ASSIGNED TASK: Where in the listing does the word "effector" appear? Report each line that holds it.

:: RAW DATA

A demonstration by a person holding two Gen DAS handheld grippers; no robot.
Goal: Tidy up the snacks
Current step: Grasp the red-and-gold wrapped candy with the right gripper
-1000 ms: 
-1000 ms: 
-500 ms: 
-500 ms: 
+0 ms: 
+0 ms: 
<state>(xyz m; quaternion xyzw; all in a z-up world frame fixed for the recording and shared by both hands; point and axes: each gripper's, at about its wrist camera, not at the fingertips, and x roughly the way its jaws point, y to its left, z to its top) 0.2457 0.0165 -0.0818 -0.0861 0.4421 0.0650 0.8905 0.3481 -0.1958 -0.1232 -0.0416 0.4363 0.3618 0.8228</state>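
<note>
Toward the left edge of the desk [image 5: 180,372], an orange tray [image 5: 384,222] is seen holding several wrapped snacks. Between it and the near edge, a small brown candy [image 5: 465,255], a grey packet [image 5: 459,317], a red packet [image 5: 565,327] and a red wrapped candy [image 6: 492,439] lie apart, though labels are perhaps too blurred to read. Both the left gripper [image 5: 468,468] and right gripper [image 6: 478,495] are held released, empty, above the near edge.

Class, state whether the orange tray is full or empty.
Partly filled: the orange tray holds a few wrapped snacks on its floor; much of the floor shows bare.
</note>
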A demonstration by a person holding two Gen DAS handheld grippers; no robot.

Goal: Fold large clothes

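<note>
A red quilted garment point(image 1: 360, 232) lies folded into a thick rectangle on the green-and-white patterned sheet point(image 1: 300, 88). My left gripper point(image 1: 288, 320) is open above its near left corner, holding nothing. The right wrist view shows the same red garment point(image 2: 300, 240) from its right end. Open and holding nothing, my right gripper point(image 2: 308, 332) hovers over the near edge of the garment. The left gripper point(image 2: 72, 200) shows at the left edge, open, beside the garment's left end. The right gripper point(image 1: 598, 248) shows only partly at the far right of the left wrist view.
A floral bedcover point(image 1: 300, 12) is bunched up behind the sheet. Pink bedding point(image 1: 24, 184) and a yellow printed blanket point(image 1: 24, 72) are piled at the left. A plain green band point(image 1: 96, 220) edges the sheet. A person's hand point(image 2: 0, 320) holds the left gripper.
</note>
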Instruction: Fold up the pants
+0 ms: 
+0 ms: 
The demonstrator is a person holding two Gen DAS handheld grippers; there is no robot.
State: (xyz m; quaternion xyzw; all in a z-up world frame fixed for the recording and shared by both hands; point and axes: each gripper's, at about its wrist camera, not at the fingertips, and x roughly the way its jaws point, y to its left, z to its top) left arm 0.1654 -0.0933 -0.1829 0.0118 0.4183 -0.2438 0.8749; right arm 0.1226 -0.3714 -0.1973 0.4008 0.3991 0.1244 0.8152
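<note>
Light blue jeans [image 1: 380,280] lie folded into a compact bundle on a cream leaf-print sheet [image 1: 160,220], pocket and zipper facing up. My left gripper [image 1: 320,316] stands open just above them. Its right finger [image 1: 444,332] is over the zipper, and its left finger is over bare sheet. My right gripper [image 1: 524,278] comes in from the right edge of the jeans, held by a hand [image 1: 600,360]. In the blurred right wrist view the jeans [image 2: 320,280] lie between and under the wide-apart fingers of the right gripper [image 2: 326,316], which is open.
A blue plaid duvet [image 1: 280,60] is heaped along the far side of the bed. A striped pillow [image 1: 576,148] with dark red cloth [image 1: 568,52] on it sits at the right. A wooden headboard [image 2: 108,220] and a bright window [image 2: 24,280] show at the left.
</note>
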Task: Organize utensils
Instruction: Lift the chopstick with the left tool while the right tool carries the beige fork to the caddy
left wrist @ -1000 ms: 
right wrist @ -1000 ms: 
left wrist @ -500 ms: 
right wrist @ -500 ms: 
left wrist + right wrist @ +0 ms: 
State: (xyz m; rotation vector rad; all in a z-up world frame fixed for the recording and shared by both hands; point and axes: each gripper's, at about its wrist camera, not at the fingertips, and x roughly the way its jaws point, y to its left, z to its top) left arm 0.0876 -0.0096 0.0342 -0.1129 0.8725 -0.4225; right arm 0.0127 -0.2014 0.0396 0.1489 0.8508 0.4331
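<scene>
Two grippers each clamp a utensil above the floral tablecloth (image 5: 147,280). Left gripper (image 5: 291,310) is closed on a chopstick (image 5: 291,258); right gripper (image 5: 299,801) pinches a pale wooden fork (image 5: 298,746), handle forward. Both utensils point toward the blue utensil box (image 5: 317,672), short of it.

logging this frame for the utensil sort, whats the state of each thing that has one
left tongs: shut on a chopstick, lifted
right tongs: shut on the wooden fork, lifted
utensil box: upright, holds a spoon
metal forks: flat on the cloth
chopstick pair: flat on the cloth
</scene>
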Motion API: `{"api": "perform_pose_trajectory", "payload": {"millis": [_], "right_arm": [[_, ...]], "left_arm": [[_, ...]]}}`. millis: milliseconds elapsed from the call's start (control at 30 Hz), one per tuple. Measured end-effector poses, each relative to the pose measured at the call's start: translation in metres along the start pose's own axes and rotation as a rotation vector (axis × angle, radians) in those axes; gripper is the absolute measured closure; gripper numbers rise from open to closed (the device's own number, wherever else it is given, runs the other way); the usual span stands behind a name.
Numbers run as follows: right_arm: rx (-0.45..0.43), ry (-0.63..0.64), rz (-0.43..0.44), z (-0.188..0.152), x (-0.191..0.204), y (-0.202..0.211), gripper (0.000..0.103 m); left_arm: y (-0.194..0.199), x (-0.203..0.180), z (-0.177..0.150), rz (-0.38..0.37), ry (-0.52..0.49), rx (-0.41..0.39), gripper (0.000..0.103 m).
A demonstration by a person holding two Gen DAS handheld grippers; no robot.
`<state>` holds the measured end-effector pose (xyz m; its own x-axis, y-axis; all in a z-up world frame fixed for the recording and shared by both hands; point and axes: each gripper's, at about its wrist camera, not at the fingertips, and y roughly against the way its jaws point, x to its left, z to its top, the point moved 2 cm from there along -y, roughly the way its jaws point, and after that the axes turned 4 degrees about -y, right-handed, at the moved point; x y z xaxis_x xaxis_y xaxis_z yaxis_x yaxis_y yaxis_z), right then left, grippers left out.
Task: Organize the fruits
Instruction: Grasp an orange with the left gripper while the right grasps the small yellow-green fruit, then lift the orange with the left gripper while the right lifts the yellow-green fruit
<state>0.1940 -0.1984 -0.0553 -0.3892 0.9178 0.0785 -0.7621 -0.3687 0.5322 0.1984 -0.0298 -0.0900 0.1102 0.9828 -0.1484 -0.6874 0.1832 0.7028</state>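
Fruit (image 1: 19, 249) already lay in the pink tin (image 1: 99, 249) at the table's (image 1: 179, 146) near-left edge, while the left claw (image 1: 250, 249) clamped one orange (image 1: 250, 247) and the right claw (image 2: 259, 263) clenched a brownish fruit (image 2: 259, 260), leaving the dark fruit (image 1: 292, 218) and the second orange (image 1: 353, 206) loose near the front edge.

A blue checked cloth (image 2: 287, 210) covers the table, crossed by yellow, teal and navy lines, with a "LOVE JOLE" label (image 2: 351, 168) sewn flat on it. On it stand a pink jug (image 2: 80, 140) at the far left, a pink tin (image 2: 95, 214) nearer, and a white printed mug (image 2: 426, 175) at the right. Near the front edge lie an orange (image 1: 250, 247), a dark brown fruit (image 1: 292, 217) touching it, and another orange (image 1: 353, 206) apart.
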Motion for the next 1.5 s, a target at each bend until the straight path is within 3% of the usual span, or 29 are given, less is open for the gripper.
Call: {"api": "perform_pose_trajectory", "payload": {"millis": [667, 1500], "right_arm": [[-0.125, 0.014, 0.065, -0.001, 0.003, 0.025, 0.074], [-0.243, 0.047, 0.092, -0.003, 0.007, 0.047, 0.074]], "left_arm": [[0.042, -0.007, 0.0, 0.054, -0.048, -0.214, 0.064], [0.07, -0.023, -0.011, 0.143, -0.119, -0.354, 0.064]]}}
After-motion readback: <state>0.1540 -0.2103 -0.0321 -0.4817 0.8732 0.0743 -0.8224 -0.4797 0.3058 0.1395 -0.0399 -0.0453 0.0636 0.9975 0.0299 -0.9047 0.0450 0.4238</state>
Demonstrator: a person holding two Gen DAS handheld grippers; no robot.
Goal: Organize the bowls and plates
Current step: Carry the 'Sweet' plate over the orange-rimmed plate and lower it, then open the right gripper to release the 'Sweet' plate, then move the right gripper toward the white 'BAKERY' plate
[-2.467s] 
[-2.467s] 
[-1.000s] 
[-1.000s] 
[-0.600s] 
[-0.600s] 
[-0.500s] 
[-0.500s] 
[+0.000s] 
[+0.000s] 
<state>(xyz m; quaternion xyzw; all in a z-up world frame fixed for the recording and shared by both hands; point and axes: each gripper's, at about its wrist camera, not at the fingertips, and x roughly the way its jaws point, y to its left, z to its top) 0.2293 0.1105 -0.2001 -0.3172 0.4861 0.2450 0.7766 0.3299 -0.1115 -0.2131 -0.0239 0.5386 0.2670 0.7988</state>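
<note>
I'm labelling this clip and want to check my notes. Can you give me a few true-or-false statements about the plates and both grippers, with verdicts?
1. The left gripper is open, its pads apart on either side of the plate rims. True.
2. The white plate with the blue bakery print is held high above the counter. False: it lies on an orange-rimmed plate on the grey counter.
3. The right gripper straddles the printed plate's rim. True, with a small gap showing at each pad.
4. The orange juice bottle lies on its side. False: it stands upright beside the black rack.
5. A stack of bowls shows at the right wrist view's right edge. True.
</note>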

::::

RESPONSE AREA:
Motion API: `{"api": "perform_pose_trajectory", "payload": {"millis": [_], "right_arm": [[_, ...]], "left_arm": [[_, ...]]}}`. millis: milliseconds elapsed from the call's start (control at 30 Hz), one per tuple. Measured end-effector poses, each relative to the pose measured at the call's start: translation in metres along the start pose's own axes and rotation as a rotation vector (axis × angle, radians) in those axes; gripper is the absolute measured closure; gripper numbers rise from open to closed (the device's own number, wherever else it is given, runs the other way); the usual span stands behind a name.
`<state>` holds the measured end-effector pose (xyz m; its own x-axis, y-axis; all in a z-up world frame fixed for the recording and shared by both hands; point and axes: each gripper's, at about its wrist camera, not at the fingertips, and y roughly against the way its jaws point, x to its left, z to its top, the point moved 2 cm from there along -y, roughly the way its jaws point, and after that the axes turned 4 degrees about -y, right-handed, at the moved point; x y z xaxis_x xaxis_y xaxis_z yaxis_x yaxis_y yaxis_z), right then left, grippers left out.

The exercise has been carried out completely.